— PROBLEM DETAILS —
A verbatim copy of the full data, with no pictures, is the expected answer.
==== RECORDED DATA ====
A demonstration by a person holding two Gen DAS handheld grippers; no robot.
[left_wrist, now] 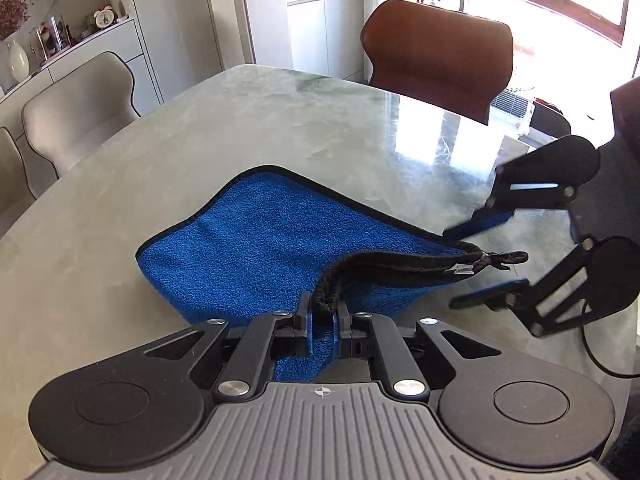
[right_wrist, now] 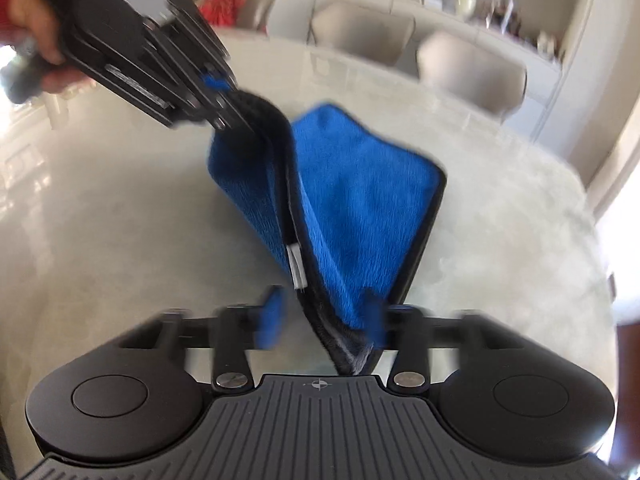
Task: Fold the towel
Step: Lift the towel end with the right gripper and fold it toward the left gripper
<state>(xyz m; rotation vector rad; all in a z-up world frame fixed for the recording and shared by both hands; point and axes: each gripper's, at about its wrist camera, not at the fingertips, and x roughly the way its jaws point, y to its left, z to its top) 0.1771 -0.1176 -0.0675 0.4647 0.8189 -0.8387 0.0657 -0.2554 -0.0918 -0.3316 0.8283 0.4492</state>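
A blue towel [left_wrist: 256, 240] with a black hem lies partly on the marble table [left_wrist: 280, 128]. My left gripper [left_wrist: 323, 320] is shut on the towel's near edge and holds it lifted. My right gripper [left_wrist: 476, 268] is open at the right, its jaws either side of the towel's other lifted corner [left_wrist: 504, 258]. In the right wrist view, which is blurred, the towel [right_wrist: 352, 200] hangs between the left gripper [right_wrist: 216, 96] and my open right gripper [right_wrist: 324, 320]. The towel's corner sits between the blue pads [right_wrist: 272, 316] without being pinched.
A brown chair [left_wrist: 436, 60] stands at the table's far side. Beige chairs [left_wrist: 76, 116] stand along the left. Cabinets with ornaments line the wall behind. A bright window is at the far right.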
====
— ANSWER TO THIS EXERCISE —
A demonstration by a person holding two Gen DAS handheld grippers; no robot.
[left_wrist, now] 
[right_wrist, now] 
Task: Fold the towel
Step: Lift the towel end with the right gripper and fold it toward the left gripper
<state>(xyz m; rotation vector rad; all in a z-up world frame fixed for the recording and shared by both hands; point and axes: each gripper's, at about its wrist camera, not at the fingertips, and x roughly the way its jaws point, y to its left, z to its top) 0.1771 -0.1176 -0.0675 0.4647 0.8189 -0.8387 0.0657 -0.2554 -0.0918 -0.3316 0.8283 0.4492</state>
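A blue towel [left_wrist: 256, 240] with a black hem lies partly on the marble table [left_wrist: 280, 128]. My left gripper [left_wrist: 323, 320] is shut on the towel's near edge and holds it lifted. My right gripper [left_wrist: 476, 268] is open at the right, its jaws either side of the towel's other lifted corner [left_wrist: 504, 258]. In the right wrist view, which is blurred, the towel [right_wrist: 352, 200] hangs between the left gripper [right_wrist: 216, 96] and my open right gripper [right_wrist: 324, 320]. The towel's corner sits between the blue pads [right_wrist: 272, 316] without being pinched.
A brown chair [left_wrist: 436, 60] stands at the table's far side. Beige chairs [left_wrist: 76, 116] stand along the left. Cabinets with ornaments line the wall behind. A bright window is at the far right.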

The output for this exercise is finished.